A note on Spatial Data Science across Languages, vol.1.

I am sitting on a train back to Prague after two days of discussing tooling for spatial data science available in the Python, R and Julia ecosystems, with occasional excursions to the worlds of Rust, JavaScript or ESRI. I am coming back from the Spatial Data Science across Languages (SDSL) workshop and I’d like to share a few thoughts1 while they’re fresh.

Different maturity of ecosystems

As a Python developer, I must admit that what the R-Spatial community managed to create is impressive and is in some aspects further that where we are. The most notable is the support of spherical geometries. Where geopandas warns that a computation of area or a distance in geographic (longitude, latitude) coordinates is incorrect (more on this behavior below), {sf} returns a correct value. The same support is on the geopandas roadmap but it will not be done by tomorrow.2 Same could be said about the extent of support of spatial statistics but that is the same as with any statistics. R was built for it.

Julia, on the other hand, is a much younger language and a smaller community, with a lot of implementations missing or being very crude, but that gives them a chance to avoid mistakes that were made in R or Python before. I hope we shared enough of those in past two days :).

Is Arrow the future?

One of the recurring topics was the Apache Arrow project and the GeoArrow specification for storing vector geometries in Arrow. It seems to me that, at least for certain use cases (typically larger datasets), Arrow may play an important role in the ecosystem. Check for example this blog post by Kyle Barron on usage of GeoArrow in deck.gl or this one by Dewey Dunnington on building bridges using Arrow. Everything about (Geo)Arrow is fresh, there’s not a lot of implementation beyond proofs of a concept, but the project is surely worth following.

Freedom vs. security

Here’s my hot take. R-Spatial and (Geo)Python communities, while sharing fundamental values of FOSS, have a different approach to freedom and especially responsibility when it comes to writing software.

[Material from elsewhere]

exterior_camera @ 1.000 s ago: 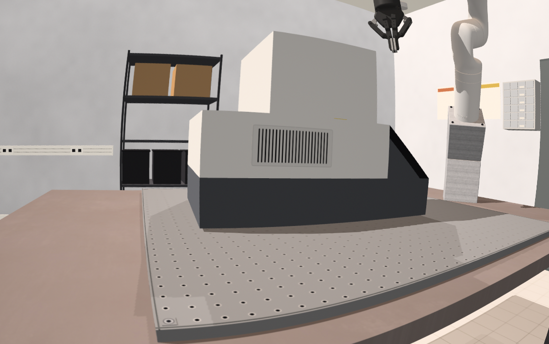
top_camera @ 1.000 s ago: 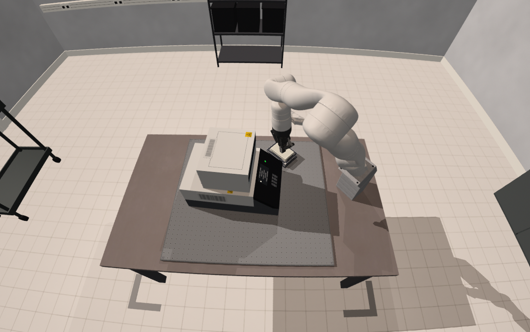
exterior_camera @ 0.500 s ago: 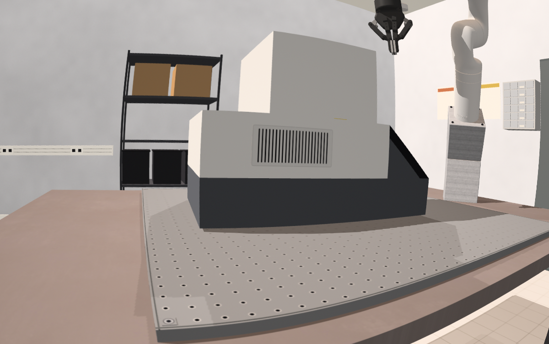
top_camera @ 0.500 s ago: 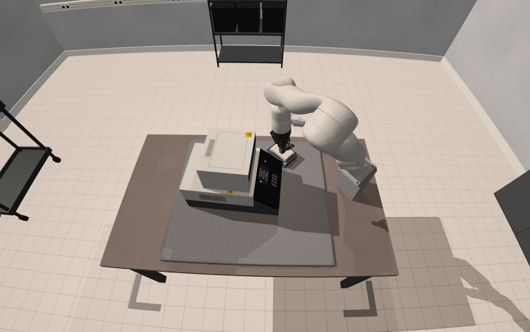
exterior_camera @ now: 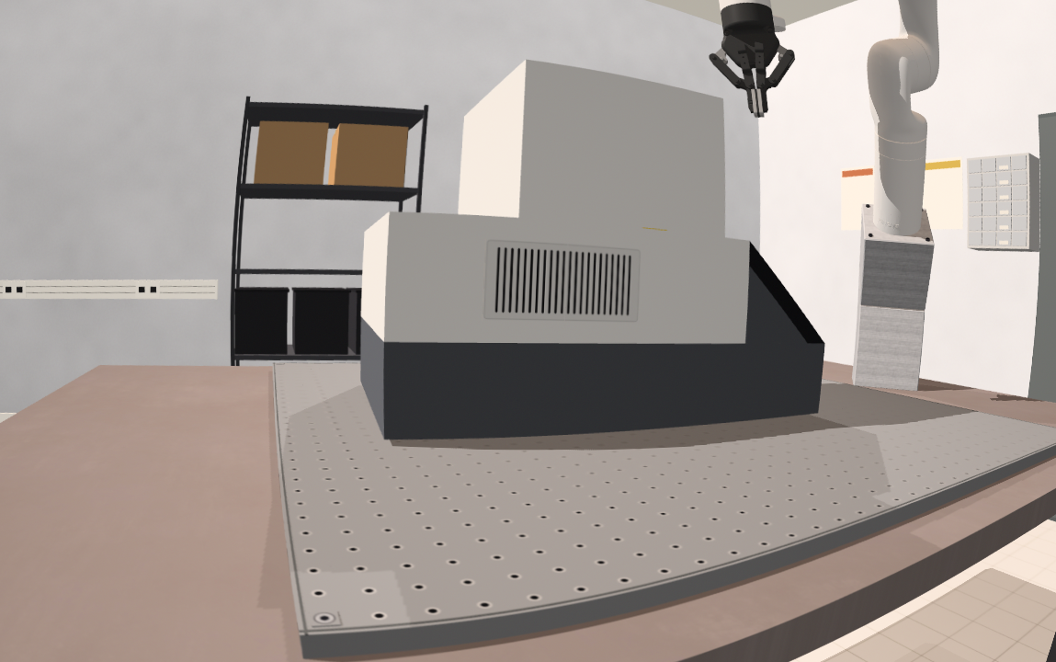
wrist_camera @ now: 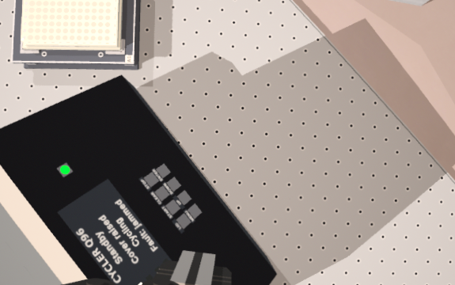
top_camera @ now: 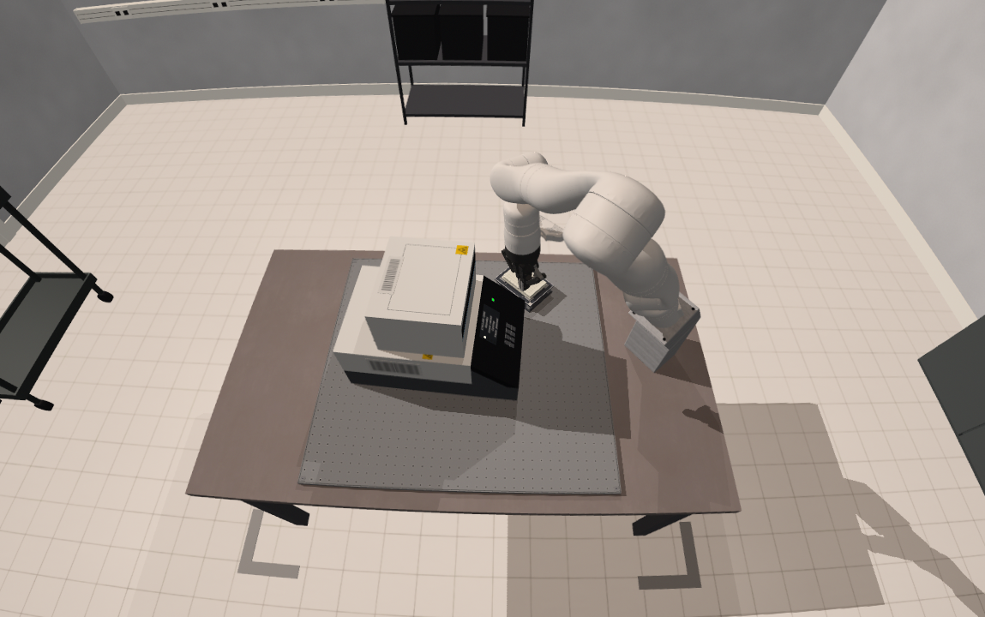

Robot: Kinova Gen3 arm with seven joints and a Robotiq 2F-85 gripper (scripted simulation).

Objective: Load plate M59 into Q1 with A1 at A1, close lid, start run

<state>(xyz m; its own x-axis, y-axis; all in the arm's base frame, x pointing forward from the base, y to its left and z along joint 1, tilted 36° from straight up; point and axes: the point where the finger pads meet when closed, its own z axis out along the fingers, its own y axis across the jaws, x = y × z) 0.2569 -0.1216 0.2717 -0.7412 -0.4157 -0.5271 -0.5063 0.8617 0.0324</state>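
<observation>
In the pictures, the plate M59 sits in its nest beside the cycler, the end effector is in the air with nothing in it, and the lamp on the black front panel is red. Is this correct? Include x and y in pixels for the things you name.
Not quite: the lamp [top_camera: 492,300] [wrist_camera: 65,169] is green, not red, as the wrist view shows most clearly. The rest of your statement can stay.

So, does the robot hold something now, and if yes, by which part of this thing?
Nothing is held: the end effector is shut, with no object between its fingers.
</observation>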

R ecosystem is putting the responsibility on developers and packaging. CRAN sounds great from a user’s perspective, everything should just work. As a developer and a maintainer, I am glad I am not writing code in R. There seems to be a lack of transparency and reproducibility of CRAN checks and compilations, restrictive rules on the composition of the package and its behavior and a very strict policy of removal when something breaks (the Isoband incident is a fascinating case). It is not necessarily a critique, I am sure it works for a user, but it illustrates the approach that seems to be adopted by the R-Spatial as well - don’t let a user fail, make some paths forbidden, take care of units and types of data on behalf of a user. Again, not a critique, I am sure it works flawlessly with right use cases and is friendly to newcomers.

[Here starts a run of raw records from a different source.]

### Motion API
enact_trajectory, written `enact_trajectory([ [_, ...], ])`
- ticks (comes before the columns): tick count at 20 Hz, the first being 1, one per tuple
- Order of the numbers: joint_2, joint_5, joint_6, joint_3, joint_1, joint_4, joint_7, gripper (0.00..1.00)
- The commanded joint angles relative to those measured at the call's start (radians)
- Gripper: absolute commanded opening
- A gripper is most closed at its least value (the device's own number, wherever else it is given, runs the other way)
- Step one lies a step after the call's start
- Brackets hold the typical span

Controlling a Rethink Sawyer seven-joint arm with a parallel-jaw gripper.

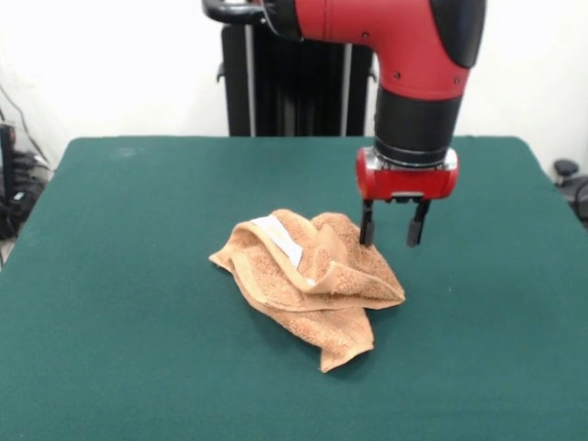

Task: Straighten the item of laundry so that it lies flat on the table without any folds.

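Observation:
The orange-tan terry towel [308, 280] lies crumpled in a heap near the middle of the dark green table [110, 276], with folds stacked over each other and a white label [278, 237] showing on top at the left. My gripper [393, 228] hangs from the red and black arm just above the towel's right rear edge. Its two black fingers [367, 223] point down and stand apart, with nothing between them. The left finger is close to or touching the towel's top fold; I cannot tell which.
The robot's black pedestal [294, 83] stands at the table's far side. Cables and dark equipment [14, 184] sit off the table's left edge, and a dark object [570, 179] sits off its right edge. Green cloth surrounds the towel on all sides.

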Motion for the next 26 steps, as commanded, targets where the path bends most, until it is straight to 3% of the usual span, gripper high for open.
enact_trajectory([
  [1, 0.131, -0.027, -0.018, 0.062, -0.001, 0.006, 0.13, 1.0],
  [21, 0.189, -0.04, -0.09, 0.083, -0.024, -0.021, 0.113, 1.0],
  [22, 0.19, -0.039, -0.093, 0.086, -0.025, -0.02, 0.114, 0.0],
  [26, 0.19, -0.03, -0.083, 0.081, -0.018, -0.022, 0.125, 0.0],
])
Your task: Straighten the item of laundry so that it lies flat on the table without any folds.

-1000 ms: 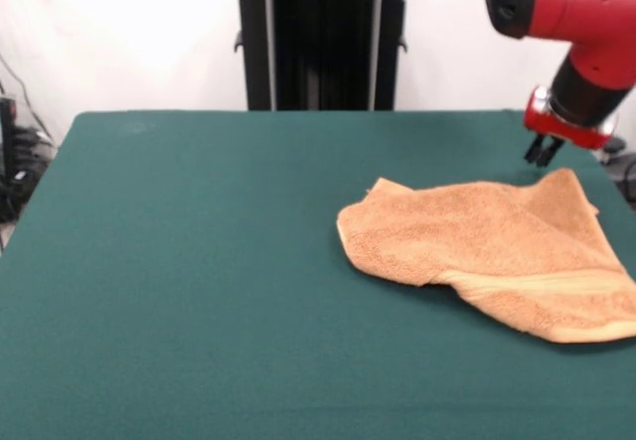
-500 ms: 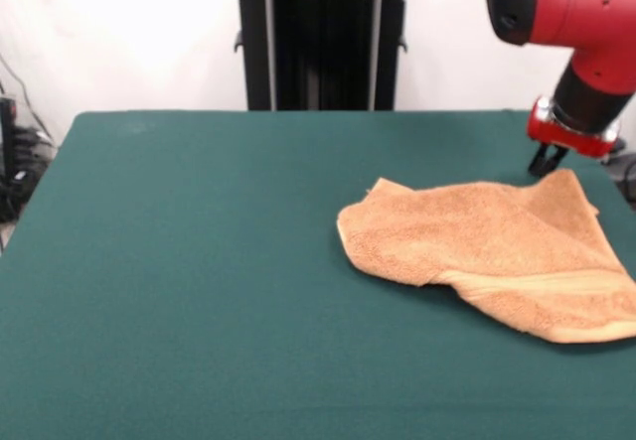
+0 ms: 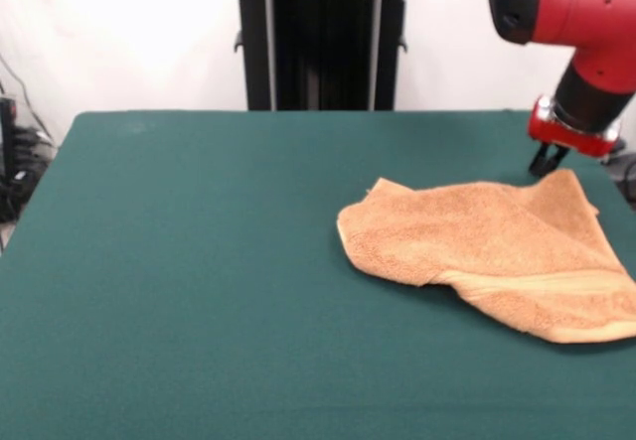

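The orange-tan towel lies crumpled on the right part of the green table. It is folded over itself, with a flat woven band showing near its front right edge. Its far right corner rises to a peak. My gripper hangs from the red arm at the upper right. It is low over the table, right behind that peaked far corner. The towel's edge hides its tips, so contact with the cloth cannot be told.
The black pedestal stands behind the table's far edge at the middle. The towel's right edge lies close to the table's right side. Cables and gear show off the table at the left.
The gripper has come down and slightly right to the towel's far corner; in the last half second it has hardly moved. The towel has not changed shape.
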`<state>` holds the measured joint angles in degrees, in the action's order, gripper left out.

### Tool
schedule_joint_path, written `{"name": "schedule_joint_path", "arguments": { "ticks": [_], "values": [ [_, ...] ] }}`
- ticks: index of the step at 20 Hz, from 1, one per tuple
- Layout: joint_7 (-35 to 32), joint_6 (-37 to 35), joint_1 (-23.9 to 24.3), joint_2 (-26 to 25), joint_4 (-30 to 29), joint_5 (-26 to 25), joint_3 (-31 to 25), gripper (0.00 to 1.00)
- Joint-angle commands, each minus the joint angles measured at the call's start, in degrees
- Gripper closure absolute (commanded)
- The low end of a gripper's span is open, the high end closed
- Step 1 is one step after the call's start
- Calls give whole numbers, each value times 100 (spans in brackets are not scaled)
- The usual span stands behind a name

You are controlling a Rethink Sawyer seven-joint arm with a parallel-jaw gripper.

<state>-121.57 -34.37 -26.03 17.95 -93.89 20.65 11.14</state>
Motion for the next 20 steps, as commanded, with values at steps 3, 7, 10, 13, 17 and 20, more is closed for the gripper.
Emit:
{"name": "schedule_joint_path", "arguments": {
  "ticks": [3, 7, 10, 13, 17, 20],
  "values": [
    [-1293, -1142, -206, -352, 417, 48, -353, 100],
    [-1290, -1488, -154, -291, 573, 10, -309, 100],
    [-1296, -1620, -145, -294, 669, 6, -293, 100],
    [-1335, -1747, -162, -271, 746, -2, -254, 100],
    [-1394, -1943, -164, -266, 888, 5, -230, 100],
    [-1489, -2015, -185, -335, 1058, 42, -230, 100]
  ]
}}
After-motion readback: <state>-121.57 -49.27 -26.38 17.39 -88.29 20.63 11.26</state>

Python is a bit different, though. We feel that a user is responsible for their actions and that we should provide enough documentation but let them go beyond what we think is correct, if they want to. That is why geopandas does not raise an error when you try to measure area using geographic coordinates but gives a warning3. We warned you, and now it is your responsibility to decide what to do about it. Similar approach of responsibility is on a user not a provider is linked to PyPI which does not do nearly any checks of what you upload and to conda-forge which lets community directly interact with the (transparent) packaging ecosystem and change things when they do not seem to work optimally.

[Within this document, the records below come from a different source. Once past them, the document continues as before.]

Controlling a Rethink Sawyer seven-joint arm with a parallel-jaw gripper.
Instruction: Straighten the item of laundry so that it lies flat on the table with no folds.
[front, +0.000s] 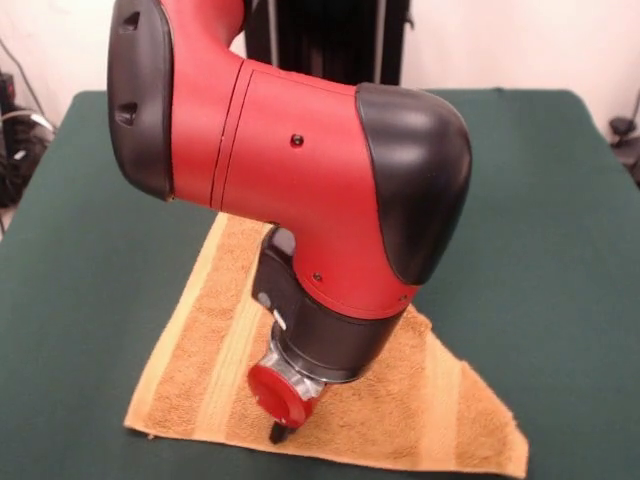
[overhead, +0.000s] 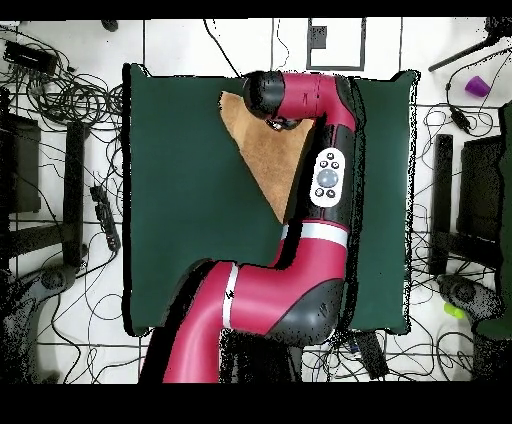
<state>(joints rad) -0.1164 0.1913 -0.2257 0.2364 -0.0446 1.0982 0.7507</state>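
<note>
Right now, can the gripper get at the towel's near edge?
Probably yes. The gripper hangs just over the towel close to its near edge, with nothing between them. Whether it already touches the cloth can't be told.

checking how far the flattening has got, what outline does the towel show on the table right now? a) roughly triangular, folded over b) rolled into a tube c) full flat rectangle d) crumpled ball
a: the towel lies on the table as a rough triangle in both views, so a fold remains, with the gripper low over its edge.
</note>
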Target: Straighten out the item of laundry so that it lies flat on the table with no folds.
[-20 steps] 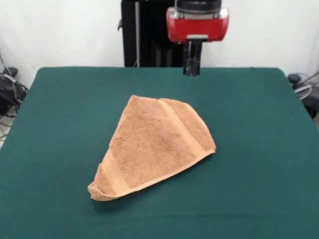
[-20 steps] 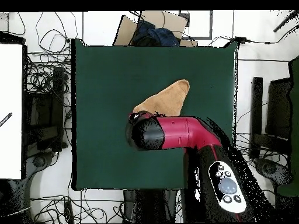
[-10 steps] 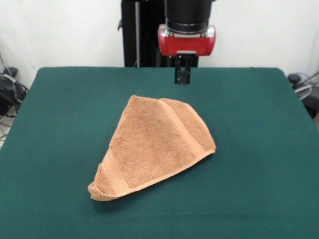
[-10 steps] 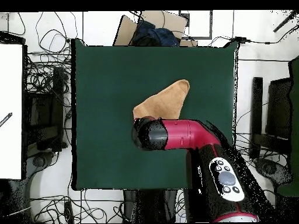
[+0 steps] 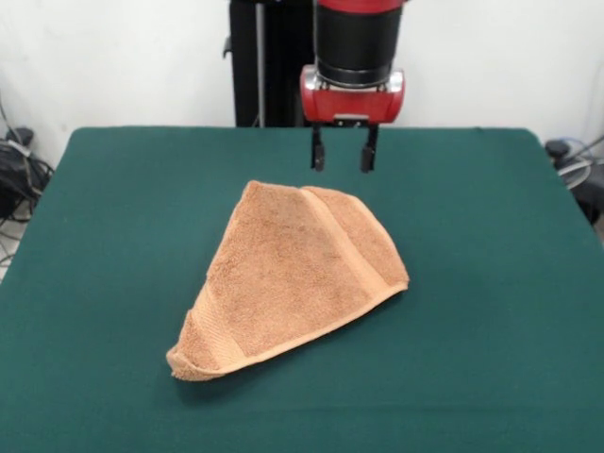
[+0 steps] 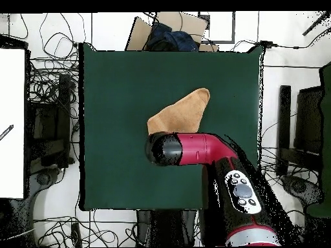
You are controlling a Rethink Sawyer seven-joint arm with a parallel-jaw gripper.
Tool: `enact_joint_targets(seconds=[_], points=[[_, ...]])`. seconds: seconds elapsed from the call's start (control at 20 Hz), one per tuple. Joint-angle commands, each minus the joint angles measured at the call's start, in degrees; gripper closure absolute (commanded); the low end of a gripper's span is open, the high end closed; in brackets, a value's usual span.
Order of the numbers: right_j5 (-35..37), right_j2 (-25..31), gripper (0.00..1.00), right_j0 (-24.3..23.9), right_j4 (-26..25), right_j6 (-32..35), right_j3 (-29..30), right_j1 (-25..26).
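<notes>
A: Above the far part of the table [image 5: 104, 226], what is the arm doing?

B: It comes straight down, black wrist over a red collar, with the gripper [image 5: 341, 161] pointing at the cloth top. Its two dark fingers [image 5: 318, 151] stand well apart, so the jaws are wide and hold nothing.

A: Is it touching the towel [image 5: 293, 278]?

B: No. The fingertips hang in the air just behind the towel's far corner.

A: And from overhead?

B: The red arm [image 6: 203, 149] reaches in from the table's edge, and its black end sits beside the towel's [image 6: 181, 112] near end, hiding the gripper.

A: How does the towel lie?

B: Near the middle of the table, folded into a rough triangle, one layer over another, a woven band along the front corner.
</notes>
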Motion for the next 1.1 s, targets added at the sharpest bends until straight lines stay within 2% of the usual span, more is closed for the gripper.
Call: enact_joint_targets(seconds=[0.05,0.3,1.1], points=[[-3.17,-3.41,0.0,2.75,-2.82,7.51,-2.48,1.17],[-3.47,-3.83,0.0,2.97,-2.37,6.79,-2.03,1.22],[-8.8,-4.46,0.0,3.91,-1.28,8.09,-3.84,10.2]])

Can’t tell which of the two is a better approach. Maybe bits of each would work the best in the end.

What is next?

We’ll see. There is now a discussion forum, some ideas, and a plan to meet again in a year for SDSL vol.2. This time in Prague. See you there!

Massive thanks to Ezder and Yomna for making this happen. We’re grateful.


Cross-posted from https://martinfleischmann.net/a-note-on-spatial-data-science-across-languages-vol.1/


  1. I don’t mean to write a comprehensive report. That may or may not come later. ↩︎

  2. I you’d like to follow the development, it happens in the spherely project↩︎

  3. geopandas will eventually return correct values, once the support of spherical geometries via spherely lands. Until then, the warning stays. ↩︎